[What to produce] Reproduce the records below in their entirety, exactly as shown.

[Task input]

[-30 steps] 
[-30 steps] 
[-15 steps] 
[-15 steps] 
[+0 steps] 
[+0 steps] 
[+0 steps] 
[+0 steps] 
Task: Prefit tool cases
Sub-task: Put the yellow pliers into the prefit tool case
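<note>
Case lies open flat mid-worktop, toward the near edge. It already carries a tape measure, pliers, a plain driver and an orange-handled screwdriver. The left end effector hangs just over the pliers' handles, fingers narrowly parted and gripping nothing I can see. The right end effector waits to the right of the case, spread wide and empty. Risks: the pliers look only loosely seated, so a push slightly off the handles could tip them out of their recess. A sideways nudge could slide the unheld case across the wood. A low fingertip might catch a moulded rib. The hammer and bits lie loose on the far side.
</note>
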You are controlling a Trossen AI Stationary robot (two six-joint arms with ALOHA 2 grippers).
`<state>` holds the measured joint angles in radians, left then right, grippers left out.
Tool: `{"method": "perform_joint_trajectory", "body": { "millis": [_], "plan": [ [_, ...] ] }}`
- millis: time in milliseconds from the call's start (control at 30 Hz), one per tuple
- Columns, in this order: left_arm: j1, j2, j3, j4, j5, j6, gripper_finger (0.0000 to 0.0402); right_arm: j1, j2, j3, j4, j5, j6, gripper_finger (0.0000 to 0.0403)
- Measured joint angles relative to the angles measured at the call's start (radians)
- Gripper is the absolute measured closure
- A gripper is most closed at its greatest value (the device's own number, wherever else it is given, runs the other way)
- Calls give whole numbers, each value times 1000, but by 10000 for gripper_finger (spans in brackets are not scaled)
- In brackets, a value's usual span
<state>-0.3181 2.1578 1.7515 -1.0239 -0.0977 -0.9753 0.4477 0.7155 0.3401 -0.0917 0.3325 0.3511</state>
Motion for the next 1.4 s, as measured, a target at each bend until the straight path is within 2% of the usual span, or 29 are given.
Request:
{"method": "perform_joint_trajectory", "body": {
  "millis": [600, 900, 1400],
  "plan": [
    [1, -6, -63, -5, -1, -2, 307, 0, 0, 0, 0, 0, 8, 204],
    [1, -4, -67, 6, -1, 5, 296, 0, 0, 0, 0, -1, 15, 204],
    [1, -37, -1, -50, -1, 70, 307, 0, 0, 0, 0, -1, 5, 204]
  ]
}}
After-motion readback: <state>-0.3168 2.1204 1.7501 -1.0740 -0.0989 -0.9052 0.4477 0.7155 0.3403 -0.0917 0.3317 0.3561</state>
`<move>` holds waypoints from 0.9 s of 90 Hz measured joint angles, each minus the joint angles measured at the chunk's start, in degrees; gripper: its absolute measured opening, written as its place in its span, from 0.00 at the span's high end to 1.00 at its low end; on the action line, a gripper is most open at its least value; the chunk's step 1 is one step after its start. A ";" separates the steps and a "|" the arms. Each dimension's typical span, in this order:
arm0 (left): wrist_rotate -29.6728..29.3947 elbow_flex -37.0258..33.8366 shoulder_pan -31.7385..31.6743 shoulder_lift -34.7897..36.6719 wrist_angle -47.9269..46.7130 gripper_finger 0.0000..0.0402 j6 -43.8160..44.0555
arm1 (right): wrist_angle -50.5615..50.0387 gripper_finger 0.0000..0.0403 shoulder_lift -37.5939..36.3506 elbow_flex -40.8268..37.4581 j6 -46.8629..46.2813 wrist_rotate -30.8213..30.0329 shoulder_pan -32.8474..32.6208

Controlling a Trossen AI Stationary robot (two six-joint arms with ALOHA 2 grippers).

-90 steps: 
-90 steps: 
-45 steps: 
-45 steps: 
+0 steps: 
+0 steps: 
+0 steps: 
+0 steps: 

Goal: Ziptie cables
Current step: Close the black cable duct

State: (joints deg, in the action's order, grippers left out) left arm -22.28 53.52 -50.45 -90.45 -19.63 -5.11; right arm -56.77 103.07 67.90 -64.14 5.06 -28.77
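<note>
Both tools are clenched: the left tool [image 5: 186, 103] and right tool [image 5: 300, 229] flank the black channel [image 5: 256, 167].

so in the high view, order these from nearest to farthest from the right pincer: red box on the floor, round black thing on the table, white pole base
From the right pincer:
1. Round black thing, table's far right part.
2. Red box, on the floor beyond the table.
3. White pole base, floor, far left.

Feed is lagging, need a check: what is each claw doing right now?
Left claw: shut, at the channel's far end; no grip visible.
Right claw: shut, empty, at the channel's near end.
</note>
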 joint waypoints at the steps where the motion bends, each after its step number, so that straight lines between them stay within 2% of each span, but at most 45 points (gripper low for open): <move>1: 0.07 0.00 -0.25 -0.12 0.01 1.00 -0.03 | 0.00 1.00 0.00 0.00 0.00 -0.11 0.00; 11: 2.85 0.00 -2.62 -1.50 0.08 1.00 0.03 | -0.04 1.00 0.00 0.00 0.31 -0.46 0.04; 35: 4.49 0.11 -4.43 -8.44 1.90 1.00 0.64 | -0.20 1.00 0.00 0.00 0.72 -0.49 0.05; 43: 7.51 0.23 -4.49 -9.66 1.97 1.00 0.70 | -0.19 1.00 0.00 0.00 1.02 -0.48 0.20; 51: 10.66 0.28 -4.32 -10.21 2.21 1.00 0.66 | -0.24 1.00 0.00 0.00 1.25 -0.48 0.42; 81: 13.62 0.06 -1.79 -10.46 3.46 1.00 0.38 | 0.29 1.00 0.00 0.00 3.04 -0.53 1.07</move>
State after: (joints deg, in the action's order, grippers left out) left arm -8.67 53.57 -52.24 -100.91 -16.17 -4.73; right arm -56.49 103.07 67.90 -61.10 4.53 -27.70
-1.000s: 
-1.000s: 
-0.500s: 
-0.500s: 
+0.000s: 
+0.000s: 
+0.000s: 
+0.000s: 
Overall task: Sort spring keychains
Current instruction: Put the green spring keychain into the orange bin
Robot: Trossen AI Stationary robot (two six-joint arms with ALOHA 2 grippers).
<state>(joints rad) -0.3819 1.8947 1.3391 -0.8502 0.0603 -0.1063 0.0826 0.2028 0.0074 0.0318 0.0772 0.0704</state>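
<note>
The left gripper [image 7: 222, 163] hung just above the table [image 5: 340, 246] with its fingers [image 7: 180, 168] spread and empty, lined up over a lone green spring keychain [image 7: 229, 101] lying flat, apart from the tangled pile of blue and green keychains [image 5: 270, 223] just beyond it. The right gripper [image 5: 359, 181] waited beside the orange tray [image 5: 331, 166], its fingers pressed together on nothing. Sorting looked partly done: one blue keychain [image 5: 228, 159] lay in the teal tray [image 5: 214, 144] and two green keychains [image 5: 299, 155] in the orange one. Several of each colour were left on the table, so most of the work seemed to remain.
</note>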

[Output]
[-30 steps] 
[-30 steps] 
[-15 steps] 
[-15 steps] 
[+0 steps] 
[+0 steps] 
[+0 steps] 
[+0 steps] 
Task: Prefit tool cases
Sub-task: Put the yellow pliers into the prefit tool case
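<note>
Case lies open flat mid-worktop, toward the near edge. It already carries a tape measure, pliers, a plain driver and an orange-handled screwdriver. The left end effector hangs just over the pliers' handles, fingers narrowly parted and gripping nothing I can see. The right end effector waits to the right of the case, spread wide and empty. Risks: the pliers look only loosely seated, so a push slightly off the handles could tip them out of their recess. A sideways nudge could slide the unheld case across the wood. A low fingertip might catch a moulded rib. The hammer and bits lie loose on the far side.
</note>
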You are controlling a Trossen AI Stationary robot (two six-joint arms with ALOHA 2 grippers).
`<state>` holds the measured joint angles in radians, left then right, grippers left out.
Tool: `{"method": "perform_joint_trajectory", "body": { "millis": [_], "plan": [ [_, ...] ] }}`
- millis: time in milliseconds from the call's start (control at 30 Hz), one per tuple
- Columns, in this order: left_arm: j1, j2, j3, j4, j5, j6, gripper_finger (0.0000 to 0.0402); right_arm: j1, j2, j3, j4, j5, j6, gripper_finger (0.0000 to 0.0403)
- Measured joint angles relative to the angles measured at the call's start (radians)
- Gripper is the absolute measured closure
- A gripper is most closed at its greatest value (the device's own number, wherever else it is given, runs the other way)
- Calls give whole numbers, each value times 1000, but by 10000 for gripper_finger (spans in brackets are not scaled)
- In brackets, a value's usual span
<state>-0.3181 2.1578 1.7515 -1.0239 -0.0977 -0.9753 0.4477 0.7155 0.3401 -0.0917 0.3325 0.3511</state>
Motion for the next 1.4 s, as measured, a target at each bend until the straight path is within 2% of the usual span, or 29 are given.
Request:
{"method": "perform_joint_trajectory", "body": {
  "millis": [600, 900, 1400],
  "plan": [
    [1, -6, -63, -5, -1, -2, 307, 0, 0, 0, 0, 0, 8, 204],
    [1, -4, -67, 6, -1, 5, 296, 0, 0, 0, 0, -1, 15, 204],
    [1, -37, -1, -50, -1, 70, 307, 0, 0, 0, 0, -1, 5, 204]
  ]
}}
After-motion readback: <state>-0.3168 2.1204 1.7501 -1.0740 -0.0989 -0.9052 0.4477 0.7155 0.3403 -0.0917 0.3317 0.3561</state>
`<move>` holds waypoints from 0.9 s of 90 Hz measured joint angles, each minus the joint angles measured at the chunk's start, in degrees; gripper: its absolute measured opening, written as its place in its span, from 0.00 at the span's high end to 1.00 at its low end; on the action line, a gripper is most open at its least value; the chunk's step 1 is one step after its start. A ";" separates the steps and a "|" the arms. Each dimension's typical span, in this order:
arm0 (left): wrist_rotate -29.6728..29.3947 elbow_flex -37.0258..33.8366 shoulder_pan -31.7385..31.6743 shoulder_lift -34.7897..36.6719 wrist_angle -47.9269..46.7130 gripper_finger 0.0000..0.0402 j6 -43.8160..44.0555
arm1 (right): wrist_angle -50.5615..50.0387 gripper_finger 0.0000..0.0403 shoulder_lift -37.5939..36.3506 elbow_flex -40.8268..37.4581 j6 -46.8629..46.2813 wrist_rotate -30.8213..30.0329 shoulder_pan -32.8474..32.6208

Controlling a Trossen AI Stationary robot (two six-joint arms with ALOHA 2 grippers).

-90 steps: 
-90 steps: 
-45 steps: 
-45 steps: 
+0 steps: 
+0 steps: 
+0 steps: 
+0 steps: 

Goal: Ziptie cables
Current step: Close the black cable duct

State: (joints deg, in the action's order, grippers left out) left arm -22.28 53.52 -50.45 -90.45 -19.63 -5.11; right arm -56.77 103.07 67.90 -64.14 5.06 -28.77
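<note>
Both tools are clenched: the left tool [image 5: 186, 103] and right tool [image 5: 300, 229] flank the black channel [image 5: 256, 167].

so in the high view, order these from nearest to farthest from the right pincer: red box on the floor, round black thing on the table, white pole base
From the right pincer:
1. Round black thing, table's far right part.
2. Red box, on the floor beyond the table.
3. White pole base, floor, far left.

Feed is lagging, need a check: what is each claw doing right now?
Left claw: shut, at the channel's far end; no grip visible.
Right claw: shut, empty, at the channel's near end.
</note>
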 joint waypoints at the steps where the motion bends, each after its step number, so that straight lines between them stay within 2% of each span, but at most 45 points (gripper low for open): <move>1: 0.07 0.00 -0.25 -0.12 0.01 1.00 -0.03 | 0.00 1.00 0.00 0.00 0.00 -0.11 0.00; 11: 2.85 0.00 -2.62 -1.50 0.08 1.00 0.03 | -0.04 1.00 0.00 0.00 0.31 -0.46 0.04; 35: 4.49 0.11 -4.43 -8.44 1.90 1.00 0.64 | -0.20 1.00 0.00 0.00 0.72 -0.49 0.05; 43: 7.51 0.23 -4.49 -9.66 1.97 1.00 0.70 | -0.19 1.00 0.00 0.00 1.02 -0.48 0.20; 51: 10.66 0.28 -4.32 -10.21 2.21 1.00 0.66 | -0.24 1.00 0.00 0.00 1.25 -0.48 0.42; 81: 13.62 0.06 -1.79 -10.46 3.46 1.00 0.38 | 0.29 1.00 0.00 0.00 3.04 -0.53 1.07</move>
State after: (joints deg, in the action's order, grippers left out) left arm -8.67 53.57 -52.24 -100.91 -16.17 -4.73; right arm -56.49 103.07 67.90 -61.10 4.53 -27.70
-1.000s: 
-1.000s: 
-0.500s: 
-0.500s: 
+0.000s: 
+0.000s: 
+0.000s: 
+0.000s: 
Overall task: Sort spring keychains
Current instruction: Put the green spring keychain into the orange bin
Robot: Trossen AI Stationary robot (two six-joint arms with ALOHA 2 grippers).
<state>(joints rad) -0.3819 1.8947 1.3391 -0.8502 0.0603 -0.1063 0.0826 0.2028 0.0074 0.0318 0.0772 0.0704</state>
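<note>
The left gripper [image 7: 222, 163] hung just above the table [image 5: 340, 246] with its fingers [image 7: 180, 168] spread and empty, lined up over a lone green spring keychain [image 7: 229, 101] lying flat, apart from the tangled pile of blue and green keychains [image 5: 270, 223] just beyond it. The right gripper [image 5: 359, 181] waited beside the orange tray [image 5: 331, 166], its fingers pressed together on nothing. Sorting looked partly done: one blue keychain [image 5: 228, 159] lay in the teal tray [image 5: 214, 144] and two green keychains [image 5: 299, 155] in the orange one. Several of each colour were left on the table, so most of the work seemed to remain.
</note>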

The response is now done.